Customer: Hi! I'm bored with myself. I'd like to buy a new brain and have an all new personality.
Shopkeeper: (In one of those evil, horror movie voices) Ahh, yes. Well, I can sell you this brain from Billy Crystal for $5000. Here. Try it. ("Unscrews" head and plops in pretend brain.) How do you feel? Customer: (In Billy Crystal style voice) Marvelous. I … feel … marrrvelous. But I don't think it's me. Can I try another?
Shopkeeper: Okay. Let me see. (Rummages around.) Let's try this one. It's the brain from Captain Kirk. Only $5000.

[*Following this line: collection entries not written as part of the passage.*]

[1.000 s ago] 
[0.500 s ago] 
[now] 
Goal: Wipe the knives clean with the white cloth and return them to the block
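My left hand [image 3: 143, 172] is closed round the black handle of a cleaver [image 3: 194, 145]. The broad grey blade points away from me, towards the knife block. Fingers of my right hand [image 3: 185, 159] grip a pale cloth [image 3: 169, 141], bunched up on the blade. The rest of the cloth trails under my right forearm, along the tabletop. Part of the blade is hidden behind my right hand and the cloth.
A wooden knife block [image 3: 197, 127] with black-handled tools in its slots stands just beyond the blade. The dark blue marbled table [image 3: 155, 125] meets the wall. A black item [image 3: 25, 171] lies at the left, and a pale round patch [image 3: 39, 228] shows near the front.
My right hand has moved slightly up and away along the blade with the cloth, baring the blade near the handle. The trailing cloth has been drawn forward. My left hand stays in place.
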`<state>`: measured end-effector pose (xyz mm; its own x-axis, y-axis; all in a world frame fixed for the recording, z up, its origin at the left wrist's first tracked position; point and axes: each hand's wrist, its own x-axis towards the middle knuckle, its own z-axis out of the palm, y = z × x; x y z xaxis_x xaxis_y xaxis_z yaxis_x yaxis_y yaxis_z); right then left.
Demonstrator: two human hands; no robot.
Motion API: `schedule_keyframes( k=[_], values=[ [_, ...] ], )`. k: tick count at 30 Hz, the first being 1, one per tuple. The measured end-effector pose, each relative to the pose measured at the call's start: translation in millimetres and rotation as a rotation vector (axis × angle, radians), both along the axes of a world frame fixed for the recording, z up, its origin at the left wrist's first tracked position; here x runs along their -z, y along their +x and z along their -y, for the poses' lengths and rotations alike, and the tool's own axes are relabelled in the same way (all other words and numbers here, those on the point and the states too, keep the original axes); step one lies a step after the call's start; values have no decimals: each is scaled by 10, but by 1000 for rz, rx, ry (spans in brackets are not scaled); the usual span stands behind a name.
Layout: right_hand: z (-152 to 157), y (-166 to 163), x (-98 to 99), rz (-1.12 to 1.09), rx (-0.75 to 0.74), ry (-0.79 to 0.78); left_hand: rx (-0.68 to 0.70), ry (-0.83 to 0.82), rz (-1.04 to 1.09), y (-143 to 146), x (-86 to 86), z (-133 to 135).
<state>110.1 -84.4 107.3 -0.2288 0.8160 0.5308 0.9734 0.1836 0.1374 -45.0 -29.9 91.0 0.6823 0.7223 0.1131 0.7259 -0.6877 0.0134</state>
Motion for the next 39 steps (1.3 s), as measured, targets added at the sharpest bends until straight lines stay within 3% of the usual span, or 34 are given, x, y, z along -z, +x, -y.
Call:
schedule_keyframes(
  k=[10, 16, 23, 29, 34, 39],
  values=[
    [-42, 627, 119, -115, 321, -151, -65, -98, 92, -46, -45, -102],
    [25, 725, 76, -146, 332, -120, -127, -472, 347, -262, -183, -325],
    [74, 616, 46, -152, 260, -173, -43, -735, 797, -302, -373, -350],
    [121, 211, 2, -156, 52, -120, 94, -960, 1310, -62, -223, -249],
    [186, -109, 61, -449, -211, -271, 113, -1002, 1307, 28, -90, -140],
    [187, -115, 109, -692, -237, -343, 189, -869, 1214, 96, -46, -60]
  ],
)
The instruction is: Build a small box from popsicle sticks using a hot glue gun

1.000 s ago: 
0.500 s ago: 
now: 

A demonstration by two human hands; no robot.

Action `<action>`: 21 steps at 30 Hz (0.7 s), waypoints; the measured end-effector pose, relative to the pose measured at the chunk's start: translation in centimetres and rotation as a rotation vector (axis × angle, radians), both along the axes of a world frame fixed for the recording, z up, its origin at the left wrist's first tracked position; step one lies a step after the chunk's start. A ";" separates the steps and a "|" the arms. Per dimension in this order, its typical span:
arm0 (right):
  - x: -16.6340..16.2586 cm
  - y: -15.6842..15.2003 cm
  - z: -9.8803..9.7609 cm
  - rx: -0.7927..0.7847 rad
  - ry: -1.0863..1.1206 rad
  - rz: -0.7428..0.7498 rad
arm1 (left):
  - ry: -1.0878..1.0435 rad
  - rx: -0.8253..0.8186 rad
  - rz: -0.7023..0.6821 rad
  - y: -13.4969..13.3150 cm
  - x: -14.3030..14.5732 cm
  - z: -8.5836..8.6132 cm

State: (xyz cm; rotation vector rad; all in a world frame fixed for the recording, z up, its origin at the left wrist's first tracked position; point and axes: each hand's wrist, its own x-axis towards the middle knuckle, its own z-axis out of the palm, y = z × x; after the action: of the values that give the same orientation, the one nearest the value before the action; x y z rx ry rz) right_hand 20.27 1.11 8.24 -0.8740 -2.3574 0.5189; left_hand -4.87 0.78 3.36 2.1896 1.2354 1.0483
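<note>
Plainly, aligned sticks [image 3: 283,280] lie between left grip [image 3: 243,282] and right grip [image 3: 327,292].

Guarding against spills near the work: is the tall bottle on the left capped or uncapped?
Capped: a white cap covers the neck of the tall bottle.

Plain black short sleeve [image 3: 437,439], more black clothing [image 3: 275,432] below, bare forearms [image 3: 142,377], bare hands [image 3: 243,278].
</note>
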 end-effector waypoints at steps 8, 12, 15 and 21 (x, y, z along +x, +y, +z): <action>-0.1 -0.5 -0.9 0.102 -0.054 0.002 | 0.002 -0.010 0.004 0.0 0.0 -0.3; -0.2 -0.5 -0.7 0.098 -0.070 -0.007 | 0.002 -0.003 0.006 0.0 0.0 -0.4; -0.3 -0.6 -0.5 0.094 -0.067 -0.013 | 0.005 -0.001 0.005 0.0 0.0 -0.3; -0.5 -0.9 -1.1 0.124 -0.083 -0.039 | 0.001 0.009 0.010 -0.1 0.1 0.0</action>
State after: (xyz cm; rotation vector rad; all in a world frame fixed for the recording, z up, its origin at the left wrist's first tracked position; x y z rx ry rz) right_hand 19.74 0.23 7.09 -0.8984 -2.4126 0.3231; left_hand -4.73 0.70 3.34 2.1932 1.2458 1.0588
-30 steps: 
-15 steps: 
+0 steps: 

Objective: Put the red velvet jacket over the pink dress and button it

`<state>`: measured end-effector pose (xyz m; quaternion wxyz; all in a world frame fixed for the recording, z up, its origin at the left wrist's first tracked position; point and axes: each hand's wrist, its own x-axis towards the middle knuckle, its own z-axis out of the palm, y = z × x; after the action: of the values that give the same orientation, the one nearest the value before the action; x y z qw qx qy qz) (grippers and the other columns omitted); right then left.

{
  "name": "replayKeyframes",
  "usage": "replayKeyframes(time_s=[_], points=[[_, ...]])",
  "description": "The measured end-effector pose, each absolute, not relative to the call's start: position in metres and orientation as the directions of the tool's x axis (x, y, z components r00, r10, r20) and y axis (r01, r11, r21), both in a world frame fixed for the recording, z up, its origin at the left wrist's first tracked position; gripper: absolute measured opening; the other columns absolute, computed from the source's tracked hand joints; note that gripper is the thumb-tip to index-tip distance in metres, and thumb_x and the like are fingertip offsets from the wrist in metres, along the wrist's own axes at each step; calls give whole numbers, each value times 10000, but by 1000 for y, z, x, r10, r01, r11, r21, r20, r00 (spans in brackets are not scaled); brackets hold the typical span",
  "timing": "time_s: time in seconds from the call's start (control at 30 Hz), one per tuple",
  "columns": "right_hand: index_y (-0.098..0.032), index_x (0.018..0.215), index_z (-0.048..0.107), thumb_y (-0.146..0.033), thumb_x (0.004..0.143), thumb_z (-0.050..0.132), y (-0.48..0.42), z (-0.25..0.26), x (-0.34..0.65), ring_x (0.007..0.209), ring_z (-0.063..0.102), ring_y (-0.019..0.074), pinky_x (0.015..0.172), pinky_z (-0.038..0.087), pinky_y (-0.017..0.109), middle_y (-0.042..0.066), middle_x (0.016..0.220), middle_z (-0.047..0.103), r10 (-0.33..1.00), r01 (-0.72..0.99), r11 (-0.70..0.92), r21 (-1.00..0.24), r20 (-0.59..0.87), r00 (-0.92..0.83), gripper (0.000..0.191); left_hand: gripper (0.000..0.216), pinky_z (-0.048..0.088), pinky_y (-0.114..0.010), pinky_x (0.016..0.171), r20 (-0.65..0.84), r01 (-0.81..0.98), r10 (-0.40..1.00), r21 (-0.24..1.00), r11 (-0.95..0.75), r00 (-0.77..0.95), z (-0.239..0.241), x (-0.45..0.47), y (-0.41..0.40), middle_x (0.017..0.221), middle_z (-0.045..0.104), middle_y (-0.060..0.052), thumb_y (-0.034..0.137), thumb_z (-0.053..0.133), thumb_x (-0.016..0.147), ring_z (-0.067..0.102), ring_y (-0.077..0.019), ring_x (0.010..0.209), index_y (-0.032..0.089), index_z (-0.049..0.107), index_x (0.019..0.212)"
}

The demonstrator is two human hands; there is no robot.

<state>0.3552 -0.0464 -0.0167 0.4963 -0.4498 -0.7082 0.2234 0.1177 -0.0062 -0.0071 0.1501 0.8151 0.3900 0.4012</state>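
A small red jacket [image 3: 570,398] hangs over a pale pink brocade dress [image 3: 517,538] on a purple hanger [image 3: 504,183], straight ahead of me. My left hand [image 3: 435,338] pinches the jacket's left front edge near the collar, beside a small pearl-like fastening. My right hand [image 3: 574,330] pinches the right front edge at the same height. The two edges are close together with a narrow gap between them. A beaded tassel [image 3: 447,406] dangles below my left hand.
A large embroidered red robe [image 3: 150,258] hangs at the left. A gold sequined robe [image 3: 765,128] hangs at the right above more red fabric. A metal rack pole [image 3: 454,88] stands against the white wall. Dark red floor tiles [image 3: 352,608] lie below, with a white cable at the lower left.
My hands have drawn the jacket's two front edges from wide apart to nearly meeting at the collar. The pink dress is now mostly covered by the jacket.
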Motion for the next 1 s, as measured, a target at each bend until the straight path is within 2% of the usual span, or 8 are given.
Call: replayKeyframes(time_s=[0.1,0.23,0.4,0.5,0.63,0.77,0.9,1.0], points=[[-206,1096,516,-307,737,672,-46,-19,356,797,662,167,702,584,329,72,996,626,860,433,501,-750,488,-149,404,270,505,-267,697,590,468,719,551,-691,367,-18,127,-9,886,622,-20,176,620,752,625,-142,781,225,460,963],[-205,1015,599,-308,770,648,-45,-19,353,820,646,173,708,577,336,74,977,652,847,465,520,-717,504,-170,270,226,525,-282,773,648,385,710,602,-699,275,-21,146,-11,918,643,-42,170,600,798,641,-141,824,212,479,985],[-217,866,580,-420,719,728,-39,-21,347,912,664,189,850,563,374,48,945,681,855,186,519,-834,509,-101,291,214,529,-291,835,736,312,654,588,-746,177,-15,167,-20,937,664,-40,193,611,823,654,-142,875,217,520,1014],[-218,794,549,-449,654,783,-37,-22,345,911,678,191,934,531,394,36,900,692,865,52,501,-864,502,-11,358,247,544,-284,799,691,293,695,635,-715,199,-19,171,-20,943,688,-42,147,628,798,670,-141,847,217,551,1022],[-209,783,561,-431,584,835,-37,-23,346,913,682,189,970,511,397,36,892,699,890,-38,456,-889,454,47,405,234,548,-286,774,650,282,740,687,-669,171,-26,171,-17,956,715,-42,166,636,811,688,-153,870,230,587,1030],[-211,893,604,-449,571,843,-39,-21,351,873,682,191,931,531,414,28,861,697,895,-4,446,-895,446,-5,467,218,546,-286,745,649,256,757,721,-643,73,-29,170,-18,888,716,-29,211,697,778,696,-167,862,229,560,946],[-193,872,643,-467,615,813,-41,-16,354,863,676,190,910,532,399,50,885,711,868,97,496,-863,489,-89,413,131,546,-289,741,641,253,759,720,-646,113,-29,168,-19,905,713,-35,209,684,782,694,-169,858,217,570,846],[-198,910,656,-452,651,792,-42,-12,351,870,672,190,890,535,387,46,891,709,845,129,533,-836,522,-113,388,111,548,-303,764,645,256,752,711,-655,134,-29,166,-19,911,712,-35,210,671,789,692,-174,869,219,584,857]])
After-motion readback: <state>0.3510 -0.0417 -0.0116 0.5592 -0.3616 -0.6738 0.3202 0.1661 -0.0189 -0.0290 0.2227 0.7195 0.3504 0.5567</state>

Customer: (In Kirk voice) Scotty … Can you fix those transporters? No, a bit too famous for me.
Shopkeeper: Sure. I'll go out back. (Rummages around in back of store.) Here's one from Ronald Reagan. It only costs $5000. How do you feel?
Customer: (In Ronald Reagan style voice) Wellll … Bonzo, stop that … I think that this one's still a bit too famous for me.
Shopkeeper: Hmmmm. A tough customer. I'll have to go down to the basement. I'll be back. (Customer comments on the kind of brains he has gotten and what kind he'll get next.) Ahhh, here we are. The best in the house, not famous at all. I guarantee you'll love it. Only $15000. (Yes … $15000.)
Customer: (Imitates a leader in the crowd for some notorious act, such as putting up the sign and calling out "PACK!" or admonishing the kids or doing a famous routine or the like.) Hmmm … this is good. But I recognize it. No, wait … it's (Insert name of person.) I love it! But tell me … the brains of those three famous people only cost $5000 apiece. This one, however, comes from a virtually unknown, unimportant person. Why does it cost $15000?